## Problem description
Your answer should be the lines from the one with "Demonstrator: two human" to the end of the data below, both included, exact and free of pictures.

## Data section

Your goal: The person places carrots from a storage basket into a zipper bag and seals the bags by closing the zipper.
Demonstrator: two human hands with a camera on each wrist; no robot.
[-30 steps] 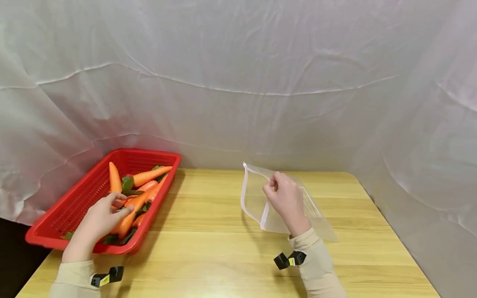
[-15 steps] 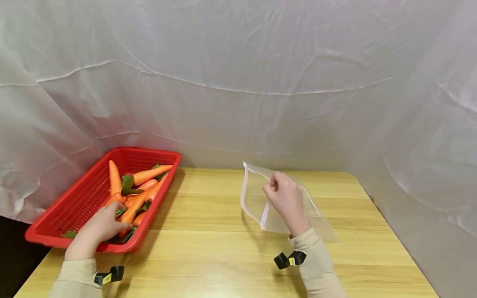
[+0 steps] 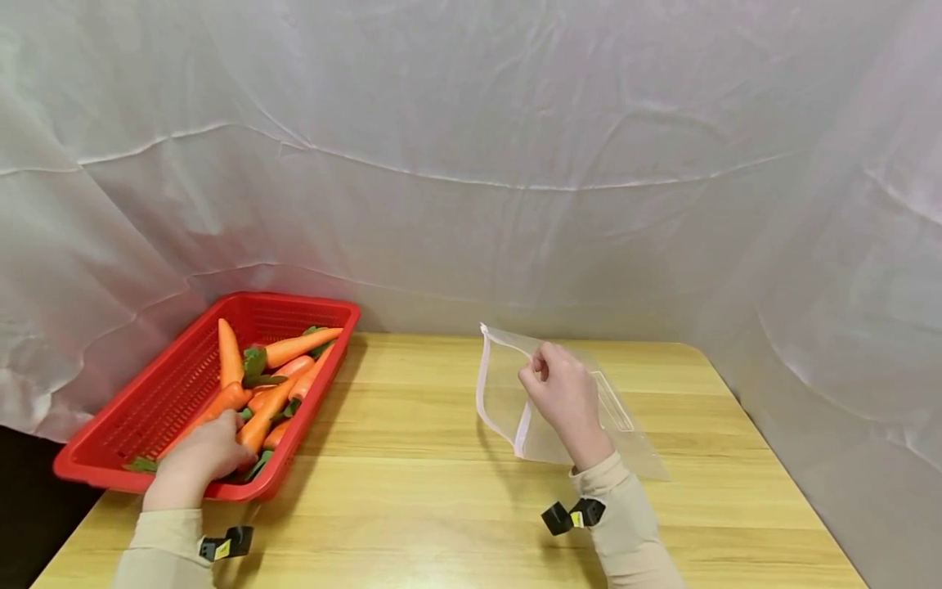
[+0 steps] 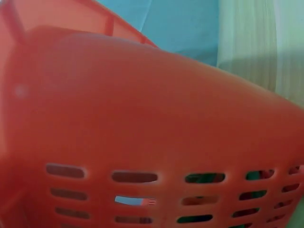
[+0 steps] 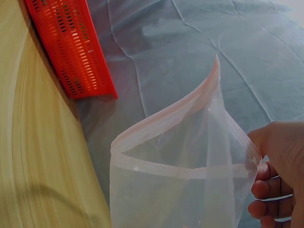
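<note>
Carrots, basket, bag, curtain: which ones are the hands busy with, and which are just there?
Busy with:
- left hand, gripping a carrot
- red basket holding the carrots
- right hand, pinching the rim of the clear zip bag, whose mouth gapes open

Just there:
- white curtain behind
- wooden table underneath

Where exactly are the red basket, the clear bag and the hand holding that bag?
red basket (image 3: pixel 294 302), head view, on its far rim.
clear bag (image 3: pixel 500 384), head view, on its see-through side.
right hand (image 3: pixel 565 397), head view, on its back.
</note>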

## Written response
Demonstrator: two human hands with a camera on each wrist; no robot.
[-30 steps] 
[-15 steps] 
[+0 steps] 
[+0 steps] 
[+0 steps] 
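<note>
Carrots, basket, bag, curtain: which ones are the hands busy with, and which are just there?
Busy with:
- left hand, gripping a carrot
- red basket holding the carrots
- right hand, pinching the rim of the clear zip bag, whose mouth gapes open

Just there:
- white curtain behind
- wooden table underneath

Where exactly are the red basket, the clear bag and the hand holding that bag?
red basket (image 3: pixel 294 302), head view, on its far rim.
clear bag (image 3: pixel 500 384), head view, on its see-through side.
right hand (image 3: pixel 565 397), head view, on its back.
</note>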

There is nothing further to this answer.